The TLA+ spec's Commit(t, g) is a single atomic action — the implementation's two-phase path needs a corresponding answer. This doesn't need to be a full design, but M3's "Done when" criteria should state which phase(s) carry the check.

---

Minor Points

• Current() method not in M2 scope. M2's "Done when" column mentions SnapshotAt(v) but the new §4.4 also calls f.routes.Current(). The RouteHistory interface needs both methods, and M2 should name both explicitly.

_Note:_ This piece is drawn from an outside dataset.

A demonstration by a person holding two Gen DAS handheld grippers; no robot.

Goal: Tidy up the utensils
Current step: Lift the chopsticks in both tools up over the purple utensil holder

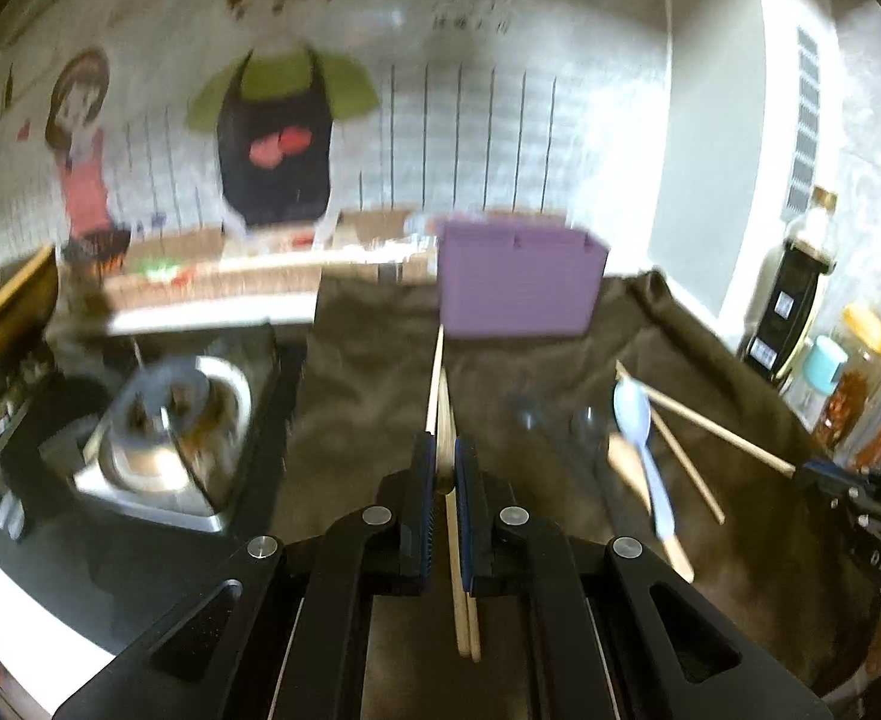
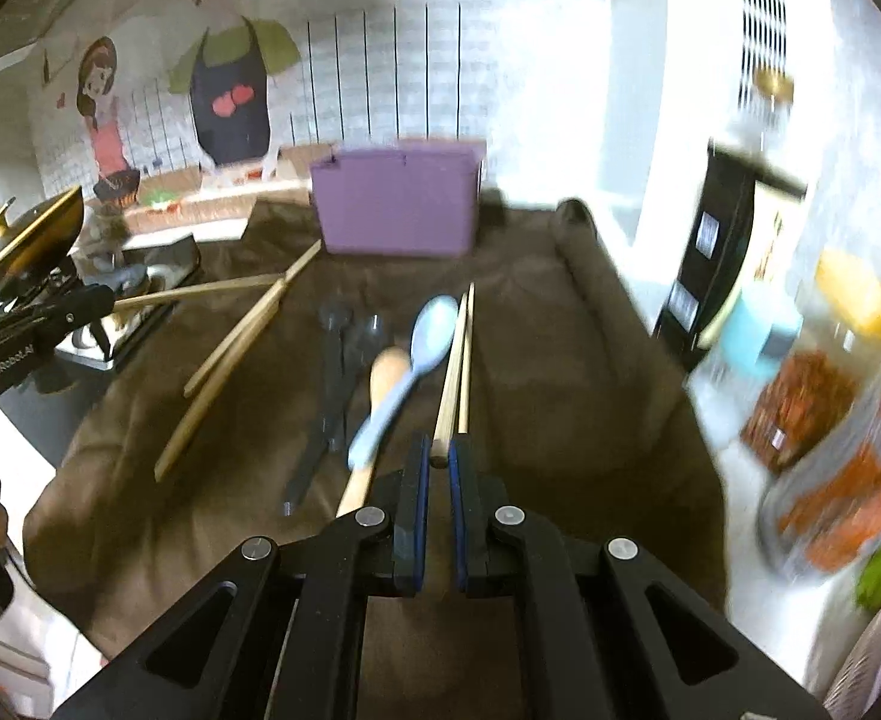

• Proto wire-format change still absent from M1. proto/internal.proto Request needs an observed_route_version field. M1's "Done when" says "Field round-trips end-to-end" but doesn't mention the schema change or the pinned regeneration step (libprotoc 29.3, protoc-gen-go v1.36.11). Worth one line in the M1 row.

• Q1 adapter migration path. Q1 says "error at M5" for unpinned callers but no adapter is listed as needing migration. Since all adapters go through OperationGroup, they all need to set ObservedRouteVersion before M5. Adding a migration checklist to M1 (or a separate table) would make the M5 error non-surprising.

---

Checklist per PR test plan

• §4.2 FSM check matches spec's Commit predicate — confirmed correct (§4.2(a) refines OwnerAt(txnObservedVer[t], k) = g exactly; §4.4 is a strictly stronger implementation-level addition).
• M1+M2 can land independently without behaviour change — confirmed (M1 is pure plumbing; M2 adds struct fields and ring with no FSM logic until M3).
• [~] Three open questions — Q2 (liveness-only) and Q3 (fence vs. drain) are well-framed. Q1 (deprecation) still lacks a per-adapter migration path.

---

The doc is approvable for a proposed state. The watcher-lag acknowledgment (issue #1) is the one addition that would prevent the §4.4 guarantee from being over-stated when the eventual implementation PR opens.